‘A state of well-being in which every individual realizes his or her own potential, can cope with the normal stresses of life, can work productively and fruitfully, and is able to make a contribution to her or his community.’
What is mental illness?
‘Mental health problems range from the worries we all experience as part of everyday life to serious long-term conditions. The majority of people who experience mental health problems can get over them or learn to live with them, especially if they get help early on.
Mental health problems are usually defined and classified to enable professionals to refer people for appropriate care and treatment. But some diagnoses are controversial and there is much concern in the mental health field that people are too often treated according to or described by their label. This can have a profound effect on their quality of life. Nevertheless, diagnoses remain the most usual way of dividing and classifying symptoms into groups.
Most mental health symptoms have traditionally been divided into groups called either ‘neurotic’ or ‘psychotic’ symptoms. ‘Neurotic’ covers those symptoms which can be regarded as severe forms of ‘normal’ emotional experiences such as depression, anxiety or panic. Conditions formerly referred to as ‘neuroses’ are now more frequently called ‘common mental health problems.’
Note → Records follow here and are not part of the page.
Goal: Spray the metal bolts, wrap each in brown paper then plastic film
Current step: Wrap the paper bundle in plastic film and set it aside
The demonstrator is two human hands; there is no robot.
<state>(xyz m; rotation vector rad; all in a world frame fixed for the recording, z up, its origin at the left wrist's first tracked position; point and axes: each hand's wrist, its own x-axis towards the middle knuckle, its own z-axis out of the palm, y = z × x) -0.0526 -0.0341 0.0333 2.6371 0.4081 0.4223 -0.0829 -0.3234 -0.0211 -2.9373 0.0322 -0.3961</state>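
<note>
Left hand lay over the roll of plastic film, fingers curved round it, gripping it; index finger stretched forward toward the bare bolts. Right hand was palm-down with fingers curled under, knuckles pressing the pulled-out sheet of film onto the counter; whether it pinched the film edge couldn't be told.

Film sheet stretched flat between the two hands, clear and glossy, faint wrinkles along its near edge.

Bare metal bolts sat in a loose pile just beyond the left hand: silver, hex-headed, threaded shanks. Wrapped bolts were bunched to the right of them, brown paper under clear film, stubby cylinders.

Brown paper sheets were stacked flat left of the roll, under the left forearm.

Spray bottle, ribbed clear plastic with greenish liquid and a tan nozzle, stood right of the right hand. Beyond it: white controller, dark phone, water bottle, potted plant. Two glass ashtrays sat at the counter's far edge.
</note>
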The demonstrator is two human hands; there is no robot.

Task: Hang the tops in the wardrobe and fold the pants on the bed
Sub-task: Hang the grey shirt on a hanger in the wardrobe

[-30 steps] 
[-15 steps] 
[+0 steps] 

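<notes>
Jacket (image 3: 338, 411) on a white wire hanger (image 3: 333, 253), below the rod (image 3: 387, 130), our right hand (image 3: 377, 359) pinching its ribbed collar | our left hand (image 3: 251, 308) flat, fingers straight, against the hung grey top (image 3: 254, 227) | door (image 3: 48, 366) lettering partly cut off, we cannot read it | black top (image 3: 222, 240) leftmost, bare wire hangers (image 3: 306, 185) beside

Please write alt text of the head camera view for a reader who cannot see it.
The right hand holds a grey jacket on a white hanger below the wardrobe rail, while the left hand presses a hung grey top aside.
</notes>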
Less common are ‘psychotic’ symptoms, which interfere with a person’s perception of reality, and may include hallucinations such as seeing, hearing, smelling or feeling things that no one else can.
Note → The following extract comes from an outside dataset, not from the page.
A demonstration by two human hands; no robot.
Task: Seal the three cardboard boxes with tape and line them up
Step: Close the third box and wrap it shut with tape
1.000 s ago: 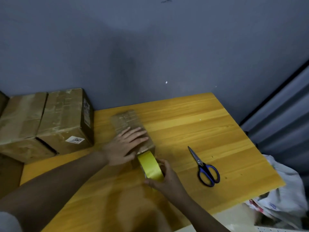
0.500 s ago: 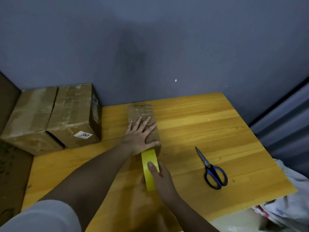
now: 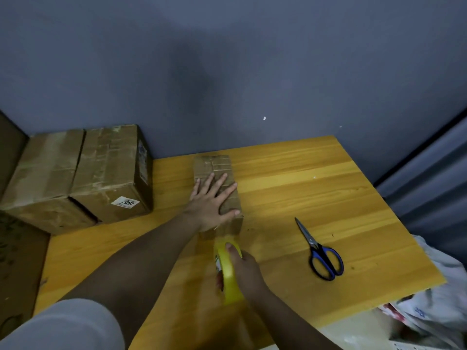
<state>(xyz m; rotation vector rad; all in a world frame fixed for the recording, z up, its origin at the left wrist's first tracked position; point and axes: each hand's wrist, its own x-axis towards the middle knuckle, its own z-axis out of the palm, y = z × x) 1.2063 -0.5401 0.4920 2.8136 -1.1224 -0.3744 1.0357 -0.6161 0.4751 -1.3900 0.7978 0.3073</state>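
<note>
Pulling the tape roll (image 3: 228, 271) back toward me, away from the small box (image 3: 214, 168), I had my right hand (image 3: 246, 270) clenched around it while a strip stretched from the roll to the box's near end, so this seam was, I judged, nearly ready for the scissors (image 3: 319, 251) lying to the right on the tabletop (image 3: 328, 188). My left hand (image 3: 213, 200) pressed flat, fingers spread, on the box's closed top. The two bigger boxes (image 3: 83, 173) sat shut side by side at the far left, their contents hidden.
</note>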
Mental health problems affect the way you think, feel and behave. They are problems that can be diagnosed by a doctor, not personal weaknesses.
Mental health problems are very common.’
Quick facts about mental health problems:
About a quarter of the population will experience some kind of mental health problem in the course of a year, with mixed anxiety and depression the most common mental disorder in Britain.
Women are more likely to have been treated for a mental health problem than men and about ten percent of children have a mental health problem at any one time.
Depression affects 1 in 5 older people.
Suicides rates show that British men are three times as likely to die by suicide than British women and self-harm statistics for the UK show one of the highest rates in Europe: 400 per 100,000 population.
Only 1 in 10 prisoners has no mental disorder.
Between 8-12% of the population experience depression in any year.
Between one and two in every 100 people experience a severe mental illness, such as bi-polar disorder or schizophrenia, and have periods when they lose touch with reality. People affected may hear voices, see things no one else sees, hold unusual or irrational beliefs, feel unrealistically powerful, or read particular meanings into everyday events.